Unfortunately, this won’t be happening every playoff because the revenue that the games create is needed for the league to survive, blah-blah-blah– I don’t care. This is the perfect format for hockey to be seen, especially when it comes to getting interest in the game. With it constantly being on the NBC family of networks, it’s hard to avoid the games and the sports with that kind of reach. Let’s be honest, if not for other contracts, you’d have to think that NBCSN would be just 12-hours of hockey for their network.

To be quite honest, I don’t know if I miss the fans in attendance. Atmosphere does count for something and it’s a big talking point during the games. But at the same time, if it’s teams I have no stake in; I couldn’t care less about how the atmosphere is in the arena– it’s not like they can keep it up for all 60 minutes of game time. I’m sure I’ll be tired of hearing the “What could this ‘home’ team do if they had their fans to charge them up” narrative, but such as life.

At first I thought it’d be dreadful to deal with an empty arena– but the NHL and their broadcast partners in NBC and Rogers have done very well. Not only that, the arena workers (who should get more money for this) are doing a great job keeping the ice in as good of a condition as possible, while also quick-changing the advertising around the board depending upon the home team and what they’ve sold for the games. I honestly can’t say that I notice too much– whether that be because the game presentation is the same (if not better with other caveats they’ve put in) or the crowd noise pumped in and video messages being shown; but I like this more now than I would have in a normal playoff.

That said, I don’t know if I could deal with this year-in and year-out, but there’s something to be said about this atmosphere in the bubble and the amount of hockey you get in one day because of the staggered scheduling. I’m quite enjoying how it’s been plan and how it’s been executed– let’s just see if I still feel that way in October when it’s over with.

More Timelines Coming Into Focus for Hockey Season 2020-21

As leagues start to set their target dates for their own reboot, John Hoven of SiriusXM dropped a little tidbit about the AHL that kind of caught my eye and it wasn’t until a second reading that it struck me.

An opt-in/out deadline.

It’s not insane to think of this being a thing, especially since we’ve seen that traveling for sports hasn’t paid off the best dividends so far. However, the biggest thing is the chain reaction this could make overall for teams and their affiliates.

As it stands, about one-third of the AHL is independently owned from their NHL affiliate, so those would be the ones that would be hurt the most with no fans in the arena, which could mean they would be more apt to opt-out for the season rather than take a bigger financial loss by operating without any money to counteract it.

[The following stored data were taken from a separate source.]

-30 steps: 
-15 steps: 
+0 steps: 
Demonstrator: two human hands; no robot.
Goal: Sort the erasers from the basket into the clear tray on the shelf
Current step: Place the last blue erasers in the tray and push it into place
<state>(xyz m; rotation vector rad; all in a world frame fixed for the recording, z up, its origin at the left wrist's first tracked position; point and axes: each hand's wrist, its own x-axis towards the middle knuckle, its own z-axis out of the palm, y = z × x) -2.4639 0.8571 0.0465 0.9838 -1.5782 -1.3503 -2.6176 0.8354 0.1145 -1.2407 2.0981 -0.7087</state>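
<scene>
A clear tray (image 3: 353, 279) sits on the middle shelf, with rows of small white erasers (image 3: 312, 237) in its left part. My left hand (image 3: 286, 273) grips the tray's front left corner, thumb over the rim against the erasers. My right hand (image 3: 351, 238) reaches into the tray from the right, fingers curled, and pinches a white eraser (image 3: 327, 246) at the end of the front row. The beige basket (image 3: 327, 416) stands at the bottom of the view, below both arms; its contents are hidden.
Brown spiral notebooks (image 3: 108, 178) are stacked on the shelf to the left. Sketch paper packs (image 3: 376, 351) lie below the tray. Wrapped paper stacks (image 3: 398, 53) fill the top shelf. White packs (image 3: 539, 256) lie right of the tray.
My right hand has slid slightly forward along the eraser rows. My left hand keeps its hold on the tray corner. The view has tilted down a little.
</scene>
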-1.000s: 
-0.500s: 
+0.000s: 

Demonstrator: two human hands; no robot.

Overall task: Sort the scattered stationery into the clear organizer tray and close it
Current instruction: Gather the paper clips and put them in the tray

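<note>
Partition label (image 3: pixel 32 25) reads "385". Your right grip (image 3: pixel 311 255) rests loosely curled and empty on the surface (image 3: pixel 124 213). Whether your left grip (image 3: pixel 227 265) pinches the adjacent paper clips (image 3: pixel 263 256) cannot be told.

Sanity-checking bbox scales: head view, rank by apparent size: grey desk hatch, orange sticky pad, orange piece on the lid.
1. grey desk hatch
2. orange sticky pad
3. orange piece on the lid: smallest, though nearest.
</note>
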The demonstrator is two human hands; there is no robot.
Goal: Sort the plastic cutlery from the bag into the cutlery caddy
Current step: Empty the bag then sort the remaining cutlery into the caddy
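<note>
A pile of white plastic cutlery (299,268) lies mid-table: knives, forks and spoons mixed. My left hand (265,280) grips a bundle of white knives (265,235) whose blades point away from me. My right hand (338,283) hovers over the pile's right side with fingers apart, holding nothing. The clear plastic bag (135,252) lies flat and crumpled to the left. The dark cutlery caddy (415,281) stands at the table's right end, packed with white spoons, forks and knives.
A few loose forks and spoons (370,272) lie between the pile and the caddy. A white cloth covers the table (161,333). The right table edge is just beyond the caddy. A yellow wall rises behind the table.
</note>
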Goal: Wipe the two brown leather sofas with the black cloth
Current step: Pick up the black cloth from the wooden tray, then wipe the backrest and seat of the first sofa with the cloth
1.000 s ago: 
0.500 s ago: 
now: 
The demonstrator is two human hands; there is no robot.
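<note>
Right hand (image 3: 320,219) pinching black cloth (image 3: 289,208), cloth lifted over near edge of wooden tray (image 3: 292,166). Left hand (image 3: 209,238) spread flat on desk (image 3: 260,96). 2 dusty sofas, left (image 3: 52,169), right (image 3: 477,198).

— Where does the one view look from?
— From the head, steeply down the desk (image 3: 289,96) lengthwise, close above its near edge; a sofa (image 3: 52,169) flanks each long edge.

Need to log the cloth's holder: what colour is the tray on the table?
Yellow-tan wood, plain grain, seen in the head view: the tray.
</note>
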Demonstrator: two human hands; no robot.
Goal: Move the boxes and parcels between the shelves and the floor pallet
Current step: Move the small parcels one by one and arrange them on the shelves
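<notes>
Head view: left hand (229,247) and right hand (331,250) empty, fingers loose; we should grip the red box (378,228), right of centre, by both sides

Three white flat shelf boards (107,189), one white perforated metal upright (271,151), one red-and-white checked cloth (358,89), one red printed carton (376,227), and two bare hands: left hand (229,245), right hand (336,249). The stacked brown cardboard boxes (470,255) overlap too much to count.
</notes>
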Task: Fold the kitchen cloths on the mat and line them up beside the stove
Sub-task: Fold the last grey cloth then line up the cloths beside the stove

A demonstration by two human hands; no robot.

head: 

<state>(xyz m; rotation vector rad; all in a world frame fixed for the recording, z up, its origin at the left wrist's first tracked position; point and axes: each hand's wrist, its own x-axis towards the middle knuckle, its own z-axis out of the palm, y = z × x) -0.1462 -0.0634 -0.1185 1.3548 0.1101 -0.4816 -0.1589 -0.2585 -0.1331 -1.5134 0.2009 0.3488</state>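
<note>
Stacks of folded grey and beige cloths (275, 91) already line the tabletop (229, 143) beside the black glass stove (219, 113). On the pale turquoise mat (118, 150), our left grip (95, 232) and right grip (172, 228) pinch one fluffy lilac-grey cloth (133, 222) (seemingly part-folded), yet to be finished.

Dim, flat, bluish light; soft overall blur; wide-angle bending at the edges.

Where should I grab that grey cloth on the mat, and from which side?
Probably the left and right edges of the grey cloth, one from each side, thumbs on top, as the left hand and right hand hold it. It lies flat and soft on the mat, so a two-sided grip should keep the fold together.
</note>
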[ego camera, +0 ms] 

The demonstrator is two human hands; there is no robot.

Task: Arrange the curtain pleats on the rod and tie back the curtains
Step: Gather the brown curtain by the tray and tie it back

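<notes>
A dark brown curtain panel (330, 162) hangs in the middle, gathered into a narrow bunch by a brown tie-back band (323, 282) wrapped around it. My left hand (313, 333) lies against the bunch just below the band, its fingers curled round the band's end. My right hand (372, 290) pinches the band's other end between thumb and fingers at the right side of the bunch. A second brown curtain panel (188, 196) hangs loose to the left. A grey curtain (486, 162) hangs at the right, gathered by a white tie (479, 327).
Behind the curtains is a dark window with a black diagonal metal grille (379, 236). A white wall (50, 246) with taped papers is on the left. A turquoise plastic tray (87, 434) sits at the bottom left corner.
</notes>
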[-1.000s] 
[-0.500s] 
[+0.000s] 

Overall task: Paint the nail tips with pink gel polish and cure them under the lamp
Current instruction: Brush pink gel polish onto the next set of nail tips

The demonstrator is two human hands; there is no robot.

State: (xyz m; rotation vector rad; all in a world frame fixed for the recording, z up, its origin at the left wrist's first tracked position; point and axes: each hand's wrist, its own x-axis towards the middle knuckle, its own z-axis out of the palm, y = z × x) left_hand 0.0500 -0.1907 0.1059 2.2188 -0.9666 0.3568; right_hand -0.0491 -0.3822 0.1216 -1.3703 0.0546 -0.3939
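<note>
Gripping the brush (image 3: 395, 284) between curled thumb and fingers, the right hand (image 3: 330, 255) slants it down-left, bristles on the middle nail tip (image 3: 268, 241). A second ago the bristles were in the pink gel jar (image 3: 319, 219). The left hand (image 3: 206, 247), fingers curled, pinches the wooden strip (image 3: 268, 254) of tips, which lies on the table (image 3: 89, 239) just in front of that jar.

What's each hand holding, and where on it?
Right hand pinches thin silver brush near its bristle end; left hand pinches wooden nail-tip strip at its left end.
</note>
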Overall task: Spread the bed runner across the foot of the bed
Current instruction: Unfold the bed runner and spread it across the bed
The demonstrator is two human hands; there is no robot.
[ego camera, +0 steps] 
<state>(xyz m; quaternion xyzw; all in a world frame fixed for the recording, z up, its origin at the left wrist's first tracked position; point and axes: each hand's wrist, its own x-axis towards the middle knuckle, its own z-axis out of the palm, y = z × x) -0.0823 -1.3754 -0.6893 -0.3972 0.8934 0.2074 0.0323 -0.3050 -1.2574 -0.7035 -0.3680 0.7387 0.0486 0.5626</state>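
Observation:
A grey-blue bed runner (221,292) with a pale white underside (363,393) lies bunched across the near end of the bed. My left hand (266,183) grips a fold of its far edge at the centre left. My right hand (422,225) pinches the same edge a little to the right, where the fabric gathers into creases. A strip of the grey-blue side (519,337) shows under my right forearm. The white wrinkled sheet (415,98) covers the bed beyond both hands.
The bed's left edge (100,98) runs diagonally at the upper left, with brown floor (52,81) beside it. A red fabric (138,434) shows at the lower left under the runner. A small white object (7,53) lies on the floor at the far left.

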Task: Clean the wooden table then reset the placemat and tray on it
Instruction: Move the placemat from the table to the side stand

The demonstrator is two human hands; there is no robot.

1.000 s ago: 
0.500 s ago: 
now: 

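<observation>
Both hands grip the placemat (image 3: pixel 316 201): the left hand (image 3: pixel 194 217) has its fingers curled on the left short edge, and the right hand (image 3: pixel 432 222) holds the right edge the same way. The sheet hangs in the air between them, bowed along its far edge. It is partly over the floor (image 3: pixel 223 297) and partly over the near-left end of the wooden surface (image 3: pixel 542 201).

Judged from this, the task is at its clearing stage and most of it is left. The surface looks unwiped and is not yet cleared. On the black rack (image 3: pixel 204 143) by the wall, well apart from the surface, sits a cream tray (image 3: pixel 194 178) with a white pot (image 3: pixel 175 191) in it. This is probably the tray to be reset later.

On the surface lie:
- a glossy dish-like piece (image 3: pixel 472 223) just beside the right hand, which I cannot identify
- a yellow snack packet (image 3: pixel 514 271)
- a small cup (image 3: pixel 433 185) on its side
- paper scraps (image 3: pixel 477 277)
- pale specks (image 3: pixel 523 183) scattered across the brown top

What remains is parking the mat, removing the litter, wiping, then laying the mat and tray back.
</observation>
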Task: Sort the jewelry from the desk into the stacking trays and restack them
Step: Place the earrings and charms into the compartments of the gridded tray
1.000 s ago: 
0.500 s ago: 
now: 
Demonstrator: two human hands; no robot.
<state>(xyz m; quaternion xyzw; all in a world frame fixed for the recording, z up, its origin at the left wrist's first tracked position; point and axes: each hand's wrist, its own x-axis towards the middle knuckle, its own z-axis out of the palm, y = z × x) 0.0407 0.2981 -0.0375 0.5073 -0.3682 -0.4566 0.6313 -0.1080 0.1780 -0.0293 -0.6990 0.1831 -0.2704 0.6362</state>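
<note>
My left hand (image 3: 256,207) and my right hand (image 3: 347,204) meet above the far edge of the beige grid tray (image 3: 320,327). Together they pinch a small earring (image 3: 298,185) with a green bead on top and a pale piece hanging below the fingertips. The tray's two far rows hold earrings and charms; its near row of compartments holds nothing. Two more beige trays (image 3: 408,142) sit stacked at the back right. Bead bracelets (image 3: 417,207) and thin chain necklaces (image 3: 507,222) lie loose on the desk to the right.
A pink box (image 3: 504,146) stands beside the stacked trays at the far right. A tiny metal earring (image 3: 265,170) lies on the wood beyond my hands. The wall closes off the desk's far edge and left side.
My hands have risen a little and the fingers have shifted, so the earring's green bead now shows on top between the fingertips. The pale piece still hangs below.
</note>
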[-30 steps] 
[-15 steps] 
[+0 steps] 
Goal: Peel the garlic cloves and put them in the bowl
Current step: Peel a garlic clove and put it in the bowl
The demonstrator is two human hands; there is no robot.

For an entire season, a bubble situation doesn’t seem very viable, as the logistics as it is for the playoffs is pushing the capacity of the ice makers– albeit summer is much different than winter for humidity and all of that. Still, the availability of a location and the stir-craziness that could come from that would most likely be detrimental to the players for an entire season.

There’s plenty of iron out in a short time as they have a week before a vote is put forth, if we are to believe this timeline is true. With the SPHL announcing their plans to restart, you have to think that the rest of the minor leagues will start to make moves– especially with the NHL putting their timeline out there and now the AHL kind of lining up with the same; the ECHL will probably be in that same boat. Should be interesting to see in the next coming weeks.